Adam Tessier

& always the question Where to begin,
& when. My dear friend, Truffaut
begins a letter from '61, it's after

a delay of five weeks that I'm replying...
as if the friend hadn't already
noticed. A beginning already

late, like a season, like the sun
deciding its own moment to swing
up into unavoidable solstice

& leave us all duned in the heat & apogee
of another summer. Our summer,
solsticed & green. This summer,

the green of the lawn's plutonium
emeraldry, & greener even: the garden.

The beginning:         the garden
that we share with the neighbors.
In the beginning there was

a garden: this is a story like any other, O Love,
of love, & its attention to real estate.




Recently I sat down and discovered that two things about which no poet, no writer in fact at all in the history of letters, has ever written are the garden, and love.
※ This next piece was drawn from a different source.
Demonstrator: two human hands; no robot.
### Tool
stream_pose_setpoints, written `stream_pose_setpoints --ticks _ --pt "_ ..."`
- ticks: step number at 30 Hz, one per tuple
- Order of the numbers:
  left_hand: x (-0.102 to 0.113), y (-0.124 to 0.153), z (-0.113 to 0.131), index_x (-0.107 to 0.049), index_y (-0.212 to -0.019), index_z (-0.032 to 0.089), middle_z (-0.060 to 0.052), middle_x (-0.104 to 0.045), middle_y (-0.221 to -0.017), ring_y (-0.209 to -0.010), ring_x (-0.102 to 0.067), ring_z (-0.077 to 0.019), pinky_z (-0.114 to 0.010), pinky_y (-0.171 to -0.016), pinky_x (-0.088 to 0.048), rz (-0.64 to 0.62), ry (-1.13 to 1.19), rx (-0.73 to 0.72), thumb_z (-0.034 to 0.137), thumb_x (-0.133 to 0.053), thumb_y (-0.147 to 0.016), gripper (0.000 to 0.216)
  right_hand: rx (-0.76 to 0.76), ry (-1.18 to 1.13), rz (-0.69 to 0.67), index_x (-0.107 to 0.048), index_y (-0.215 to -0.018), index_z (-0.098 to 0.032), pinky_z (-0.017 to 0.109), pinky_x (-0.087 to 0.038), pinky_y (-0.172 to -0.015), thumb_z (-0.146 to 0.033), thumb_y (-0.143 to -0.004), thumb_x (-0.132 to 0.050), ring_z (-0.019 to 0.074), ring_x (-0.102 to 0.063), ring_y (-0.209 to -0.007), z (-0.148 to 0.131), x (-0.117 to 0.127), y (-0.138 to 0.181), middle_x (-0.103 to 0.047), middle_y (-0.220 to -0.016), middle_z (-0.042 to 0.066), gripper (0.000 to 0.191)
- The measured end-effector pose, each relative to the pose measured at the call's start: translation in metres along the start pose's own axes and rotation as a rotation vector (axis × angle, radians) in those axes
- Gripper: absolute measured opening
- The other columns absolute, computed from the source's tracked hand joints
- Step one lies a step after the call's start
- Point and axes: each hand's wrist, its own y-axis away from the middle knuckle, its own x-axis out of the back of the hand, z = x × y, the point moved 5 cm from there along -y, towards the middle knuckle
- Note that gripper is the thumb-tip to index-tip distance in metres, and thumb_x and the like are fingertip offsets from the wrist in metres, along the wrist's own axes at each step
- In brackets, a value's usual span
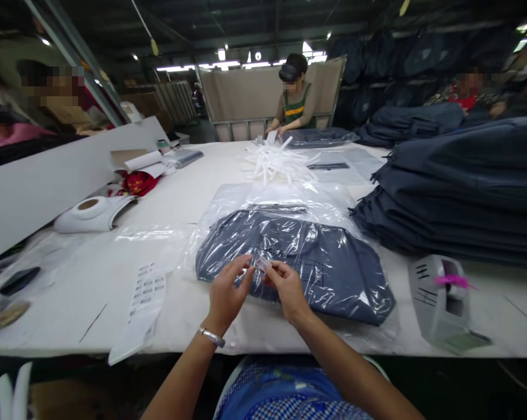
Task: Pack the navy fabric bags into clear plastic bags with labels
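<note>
A dark blue bag (346,271) in a clear plastic sleeve lies flat on the table before me. Over its near middle, my right hand (287,289) pinches a small clear strip (262,264), which looks like tape or a sticker. The thumb and forefinger of my left hand (231,286) close in at the strip's other end. My remaining right fingers are curled and partly hidden. To the left lies a sheet of printed labels (143,297). A grey tape dispenser (441,303) with a pink tuft stands at the right.
Stacked dark blue bags (460,192) rise on the right. White strips (278,160) are heaped beyond the wrapped bag. A co-worker (296,99) handles things across the white table (176,201). On the left are a white roll (91,210), a red cloth item (139,182) and a low partition (71,169).
</note>
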Motion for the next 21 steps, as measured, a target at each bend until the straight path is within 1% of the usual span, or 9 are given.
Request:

In all seriousness, I think it was Carrie Bradshaw who said, in an entirely different context, "Welcome to the age of un-innocence...Cupid has flown the co-op." "June" begins a lengthy group of poems that explore, in the long-loved novelistic arc of a summer, with its distinct beginning, middle and end, the garden and the lover, with complications not limited to the cloyingly perfect neighbors, and the small square of green that via the co-op agreement we are all, the four of us, legally bound to share. Denouement pending.